My 1898 San Francisco Autocycle has a similar crank. These cranks also came in Mead bikes from that year.


----------



## fordsnake

Sorry Chris, it's a totally different design. The D & J is self-contained, bearings are inside the sleeve. Slides easily inside the bottom bracket for any quick adjustments.


----------



## tailhole

I agree with Brian, congrats and man, what incredible images.  I love this one....


----------



## fat tire trader

No need to be sorry. I'll show the bottom bracket parts tomorrow. It is part of an eccentric hanger which allows the bottom bracket to be lowered for track use and raised for road use.
http://fattiretrading.photoshelter.com/gallery-image/1898-Mead/G0000E34vHJ5C6BE/I0000nMxbeKRHPs4


----------



## fordsnake

Yeah, this is not the eccentric hanger. 




Here's a good explanation on how the D & J hanger works:


----------



## Wcben

Hey Carlton, you mentioned that D&J pre-dates Racycle, when did they start?

Ward


----------



## fat tire trader

fordsnake said:


> Sorry Chris, it's a totally different design. The D & J is self-contained, bearings are inside the sleeve. Slides easily inside the bottom bracket for any quick adjustments.

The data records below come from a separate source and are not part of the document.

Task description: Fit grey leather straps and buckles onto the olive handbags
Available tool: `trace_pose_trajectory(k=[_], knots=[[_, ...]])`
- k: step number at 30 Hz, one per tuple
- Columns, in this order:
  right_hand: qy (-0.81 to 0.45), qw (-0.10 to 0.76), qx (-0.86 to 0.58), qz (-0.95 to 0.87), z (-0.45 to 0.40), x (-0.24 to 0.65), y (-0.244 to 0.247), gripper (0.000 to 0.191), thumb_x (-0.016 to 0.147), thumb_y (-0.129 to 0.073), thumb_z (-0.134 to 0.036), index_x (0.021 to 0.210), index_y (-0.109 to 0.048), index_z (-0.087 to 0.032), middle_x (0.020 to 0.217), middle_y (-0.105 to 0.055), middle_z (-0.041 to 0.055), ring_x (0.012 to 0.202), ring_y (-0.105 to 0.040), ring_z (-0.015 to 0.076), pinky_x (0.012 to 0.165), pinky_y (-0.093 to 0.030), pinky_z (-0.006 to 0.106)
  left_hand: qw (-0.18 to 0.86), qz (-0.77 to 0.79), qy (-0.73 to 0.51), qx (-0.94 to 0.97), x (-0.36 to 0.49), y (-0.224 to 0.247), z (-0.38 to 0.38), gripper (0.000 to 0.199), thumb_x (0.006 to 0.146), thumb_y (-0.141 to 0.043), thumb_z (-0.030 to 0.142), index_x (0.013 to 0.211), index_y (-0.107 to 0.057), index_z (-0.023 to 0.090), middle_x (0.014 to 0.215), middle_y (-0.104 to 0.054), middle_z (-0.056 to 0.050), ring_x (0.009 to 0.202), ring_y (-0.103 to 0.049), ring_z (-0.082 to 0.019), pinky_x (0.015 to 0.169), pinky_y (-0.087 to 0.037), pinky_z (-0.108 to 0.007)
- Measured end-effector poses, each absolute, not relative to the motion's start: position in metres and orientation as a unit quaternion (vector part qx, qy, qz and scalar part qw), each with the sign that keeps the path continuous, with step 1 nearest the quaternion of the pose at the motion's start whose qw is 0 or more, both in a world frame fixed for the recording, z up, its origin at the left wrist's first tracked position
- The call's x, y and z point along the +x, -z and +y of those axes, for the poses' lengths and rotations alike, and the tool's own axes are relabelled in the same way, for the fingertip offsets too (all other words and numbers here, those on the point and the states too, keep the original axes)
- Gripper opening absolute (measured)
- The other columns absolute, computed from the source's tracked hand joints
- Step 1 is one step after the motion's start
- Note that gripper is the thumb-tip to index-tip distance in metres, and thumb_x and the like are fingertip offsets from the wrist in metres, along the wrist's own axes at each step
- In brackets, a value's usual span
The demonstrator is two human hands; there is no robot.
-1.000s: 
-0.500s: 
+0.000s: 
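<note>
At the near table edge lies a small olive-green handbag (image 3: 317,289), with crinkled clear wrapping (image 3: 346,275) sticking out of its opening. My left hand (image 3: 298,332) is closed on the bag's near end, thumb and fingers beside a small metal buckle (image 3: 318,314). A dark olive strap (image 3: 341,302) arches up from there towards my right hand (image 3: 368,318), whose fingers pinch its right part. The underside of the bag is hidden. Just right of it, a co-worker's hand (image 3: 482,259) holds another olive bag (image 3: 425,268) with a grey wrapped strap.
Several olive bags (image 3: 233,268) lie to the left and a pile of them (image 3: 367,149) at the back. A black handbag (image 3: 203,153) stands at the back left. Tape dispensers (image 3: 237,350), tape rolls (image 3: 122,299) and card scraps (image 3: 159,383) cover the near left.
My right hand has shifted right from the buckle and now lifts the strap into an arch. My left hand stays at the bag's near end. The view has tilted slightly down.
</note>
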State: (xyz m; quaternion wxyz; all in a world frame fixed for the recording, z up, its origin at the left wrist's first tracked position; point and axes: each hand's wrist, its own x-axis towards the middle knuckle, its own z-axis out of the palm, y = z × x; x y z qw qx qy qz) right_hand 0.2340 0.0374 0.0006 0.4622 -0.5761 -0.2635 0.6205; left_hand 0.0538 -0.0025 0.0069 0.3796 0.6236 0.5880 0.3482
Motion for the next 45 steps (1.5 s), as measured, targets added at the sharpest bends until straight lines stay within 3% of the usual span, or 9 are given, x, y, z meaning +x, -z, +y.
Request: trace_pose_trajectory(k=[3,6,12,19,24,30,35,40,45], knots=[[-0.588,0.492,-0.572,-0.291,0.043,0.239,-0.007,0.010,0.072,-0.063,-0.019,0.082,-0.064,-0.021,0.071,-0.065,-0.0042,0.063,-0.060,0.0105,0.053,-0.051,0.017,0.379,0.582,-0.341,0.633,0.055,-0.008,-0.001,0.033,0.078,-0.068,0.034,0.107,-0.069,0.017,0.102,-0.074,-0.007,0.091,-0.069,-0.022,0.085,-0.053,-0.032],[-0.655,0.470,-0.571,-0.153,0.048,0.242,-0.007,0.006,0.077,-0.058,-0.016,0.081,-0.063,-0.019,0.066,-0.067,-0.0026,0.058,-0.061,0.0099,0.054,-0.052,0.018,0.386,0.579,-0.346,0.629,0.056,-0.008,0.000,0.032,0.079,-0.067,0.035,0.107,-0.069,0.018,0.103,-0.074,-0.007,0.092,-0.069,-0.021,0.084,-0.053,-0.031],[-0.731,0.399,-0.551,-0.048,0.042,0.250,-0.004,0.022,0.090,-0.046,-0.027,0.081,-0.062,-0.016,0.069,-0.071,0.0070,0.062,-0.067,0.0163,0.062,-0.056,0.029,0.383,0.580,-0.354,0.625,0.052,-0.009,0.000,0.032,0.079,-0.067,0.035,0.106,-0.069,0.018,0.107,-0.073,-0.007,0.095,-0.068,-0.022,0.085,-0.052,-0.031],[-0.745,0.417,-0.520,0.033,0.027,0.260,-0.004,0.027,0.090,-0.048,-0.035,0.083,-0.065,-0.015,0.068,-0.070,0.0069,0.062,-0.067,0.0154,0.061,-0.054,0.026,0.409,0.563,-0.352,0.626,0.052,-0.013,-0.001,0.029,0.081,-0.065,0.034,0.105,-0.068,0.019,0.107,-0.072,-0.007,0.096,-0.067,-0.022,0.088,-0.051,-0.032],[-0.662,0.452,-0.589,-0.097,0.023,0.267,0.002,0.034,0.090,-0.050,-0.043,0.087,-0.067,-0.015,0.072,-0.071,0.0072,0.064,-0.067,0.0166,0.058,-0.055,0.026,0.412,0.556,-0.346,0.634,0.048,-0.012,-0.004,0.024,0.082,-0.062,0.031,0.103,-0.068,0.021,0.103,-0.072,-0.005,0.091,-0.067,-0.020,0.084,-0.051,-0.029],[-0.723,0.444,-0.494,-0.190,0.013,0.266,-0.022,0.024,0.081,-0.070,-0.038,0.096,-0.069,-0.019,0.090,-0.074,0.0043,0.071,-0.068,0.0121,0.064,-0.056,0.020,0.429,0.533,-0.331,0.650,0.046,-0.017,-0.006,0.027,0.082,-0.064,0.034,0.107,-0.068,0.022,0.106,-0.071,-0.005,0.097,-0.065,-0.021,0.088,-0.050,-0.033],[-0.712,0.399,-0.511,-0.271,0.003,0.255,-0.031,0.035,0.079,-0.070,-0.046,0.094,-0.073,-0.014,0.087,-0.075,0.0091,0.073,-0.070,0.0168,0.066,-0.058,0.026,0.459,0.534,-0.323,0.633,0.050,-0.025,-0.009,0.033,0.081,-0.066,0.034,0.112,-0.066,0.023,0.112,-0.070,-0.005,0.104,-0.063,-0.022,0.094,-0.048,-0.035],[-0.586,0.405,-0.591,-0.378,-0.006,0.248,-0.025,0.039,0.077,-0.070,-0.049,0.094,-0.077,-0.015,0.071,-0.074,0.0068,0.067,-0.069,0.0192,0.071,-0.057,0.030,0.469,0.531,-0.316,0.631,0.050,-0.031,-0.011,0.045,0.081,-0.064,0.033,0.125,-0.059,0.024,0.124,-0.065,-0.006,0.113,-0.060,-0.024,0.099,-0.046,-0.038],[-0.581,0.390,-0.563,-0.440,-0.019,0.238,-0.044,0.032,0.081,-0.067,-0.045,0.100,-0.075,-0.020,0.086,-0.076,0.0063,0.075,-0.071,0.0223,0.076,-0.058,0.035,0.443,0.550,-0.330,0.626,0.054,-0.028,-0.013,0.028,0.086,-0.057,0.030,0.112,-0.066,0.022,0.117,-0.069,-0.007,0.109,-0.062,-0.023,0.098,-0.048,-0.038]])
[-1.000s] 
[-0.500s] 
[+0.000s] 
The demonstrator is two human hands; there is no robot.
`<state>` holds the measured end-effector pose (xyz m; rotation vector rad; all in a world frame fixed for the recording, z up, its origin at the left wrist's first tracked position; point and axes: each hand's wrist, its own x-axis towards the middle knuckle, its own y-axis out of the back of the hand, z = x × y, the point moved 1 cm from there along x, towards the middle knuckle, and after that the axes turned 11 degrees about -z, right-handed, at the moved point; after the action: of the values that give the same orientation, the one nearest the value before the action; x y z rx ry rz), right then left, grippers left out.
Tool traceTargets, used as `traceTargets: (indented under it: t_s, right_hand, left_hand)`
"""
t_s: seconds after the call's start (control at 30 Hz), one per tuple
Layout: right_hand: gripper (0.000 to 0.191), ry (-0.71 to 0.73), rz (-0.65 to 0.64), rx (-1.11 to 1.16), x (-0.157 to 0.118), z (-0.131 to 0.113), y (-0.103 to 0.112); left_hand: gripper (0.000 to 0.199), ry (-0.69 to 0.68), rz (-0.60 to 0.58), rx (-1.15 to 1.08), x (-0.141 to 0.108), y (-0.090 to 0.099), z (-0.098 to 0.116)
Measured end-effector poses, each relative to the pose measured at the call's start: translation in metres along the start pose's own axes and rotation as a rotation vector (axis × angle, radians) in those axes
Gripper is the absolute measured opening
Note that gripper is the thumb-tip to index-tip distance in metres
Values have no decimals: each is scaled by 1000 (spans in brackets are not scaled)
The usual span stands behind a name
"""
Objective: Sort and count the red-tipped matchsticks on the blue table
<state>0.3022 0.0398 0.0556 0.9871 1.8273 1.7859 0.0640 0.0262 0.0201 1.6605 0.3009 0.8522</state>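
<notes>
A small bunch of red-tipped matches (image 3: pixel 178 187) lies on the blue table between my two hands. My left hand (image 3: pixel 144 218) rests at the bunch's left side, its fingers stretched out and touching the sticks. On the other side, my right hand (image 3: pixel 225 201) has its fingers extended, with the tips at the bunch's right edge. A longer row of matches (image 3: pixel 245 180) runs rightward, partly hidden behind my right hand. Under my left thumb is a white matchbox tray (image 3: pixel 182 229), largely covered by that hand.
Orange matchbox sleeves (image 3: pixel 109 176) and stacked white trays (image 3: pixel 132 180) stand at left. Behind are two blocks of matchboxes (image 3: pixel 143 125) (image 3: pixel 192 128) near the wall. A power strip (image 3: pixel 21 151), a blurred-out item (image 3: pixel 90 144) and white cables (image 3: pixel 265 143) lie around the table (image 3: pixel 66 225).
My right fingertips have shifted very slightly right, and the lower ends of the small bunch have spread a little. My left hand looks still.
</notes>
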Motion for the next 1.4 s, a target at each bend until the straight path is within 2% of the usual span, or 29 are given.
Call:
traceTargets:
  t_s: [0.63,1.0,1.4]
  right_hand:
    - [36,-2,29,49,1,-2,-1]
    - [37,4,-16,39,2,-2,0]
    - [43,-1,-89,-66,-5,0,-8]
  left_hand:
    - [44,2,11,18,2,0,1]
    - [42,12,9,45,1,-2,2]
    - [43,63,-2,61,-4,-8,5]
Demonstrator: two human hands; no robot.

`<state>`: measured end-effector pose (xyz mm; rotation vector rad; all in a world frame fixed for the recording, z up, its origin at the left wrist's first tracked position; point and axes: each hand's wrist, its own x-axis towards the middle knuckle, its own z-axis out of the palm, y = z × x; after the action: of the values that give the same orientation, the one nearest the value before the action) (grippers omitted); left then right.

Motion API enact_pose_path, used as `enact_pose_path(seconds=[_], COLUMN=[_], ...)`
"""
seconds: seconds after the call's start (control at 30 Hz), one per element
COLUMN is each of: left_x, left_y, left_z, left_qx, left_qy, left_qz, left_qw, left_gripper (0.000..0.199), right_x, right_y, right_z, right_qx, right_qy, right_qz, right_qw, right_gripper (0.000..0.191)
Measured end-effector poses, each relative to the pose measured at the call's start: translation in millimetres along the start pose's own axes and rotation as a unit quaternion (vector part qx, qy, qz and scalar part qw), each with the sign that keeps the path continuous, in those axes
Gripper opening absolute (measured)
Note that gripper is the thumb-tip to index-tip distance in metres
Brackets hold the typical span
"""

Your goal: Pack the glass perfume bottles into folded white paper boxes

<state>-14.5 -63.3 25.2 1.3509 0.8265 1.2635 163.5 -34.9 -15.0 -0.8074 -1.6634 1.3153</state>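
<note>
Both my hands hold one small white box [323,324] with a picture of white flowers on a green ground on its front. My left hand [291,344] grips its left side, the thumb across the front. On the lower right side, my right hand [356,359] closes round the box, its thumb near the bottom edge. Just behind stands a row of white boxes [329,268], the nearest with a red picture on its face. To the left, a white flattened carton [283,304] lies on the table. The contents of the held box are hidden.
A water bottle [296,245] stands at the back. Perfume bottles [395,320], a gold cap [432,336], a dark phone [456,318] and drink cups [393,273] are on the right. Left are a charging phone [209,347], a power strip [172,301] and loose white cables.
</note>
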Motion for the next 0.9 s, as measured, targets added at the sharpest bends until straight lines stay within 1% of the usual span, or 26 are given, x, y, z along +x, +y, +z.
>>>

After more review of your ads and pictures, I don't see how " it's a totally different design. The D & J is self-contained, bearings are inside the sleeve". My bottom bracket is also "self-contained, bearings are inside the sleeve" and it "Slides easily inside the bottom bracket for any quick adjustments." In addition, I do not see the need to remove the bottom bracket to make adjustments. Bottom bracket adjustments are done better in the frame with the crank in place so that the crank can be turned and wiggled while adjusting the bearings. Furthermore, this design, as compared to the normal American 2" bottom brackets does not allow as many bearings, as a result it will not run as smooth and last as long. The main advantage of the smaller (European) bottom brackets is that they are lighter than the larger American bottom brackets. Comparing one piece to two piece to three piece cranks, steel vs. aluminum,  is another topic to consider. I do not yet know who made my crankset and bottom bracket, it might be made by Thor.

Happy New Year!


----------



## Motoguzzipaul

*D&J Hanger on 1903 model 35 E R Thomas Auto-bi MotorCycle*

I found that my  1903 E R Thomas  Auto- Bi  Motorcycle  Has A D&J Hanger








i


----------



## GiovanniLiCalsi

Those are just as nice as the Fauber.
Can we see the whole motorbike?


----------



## fordsnake

Motoguzzipaul said:


> I found that my  1903 E R Thomas  Auto- Bi  Motorcycle  Has A D&J Hanger




Nice workmanship....please share more images of your wheels? 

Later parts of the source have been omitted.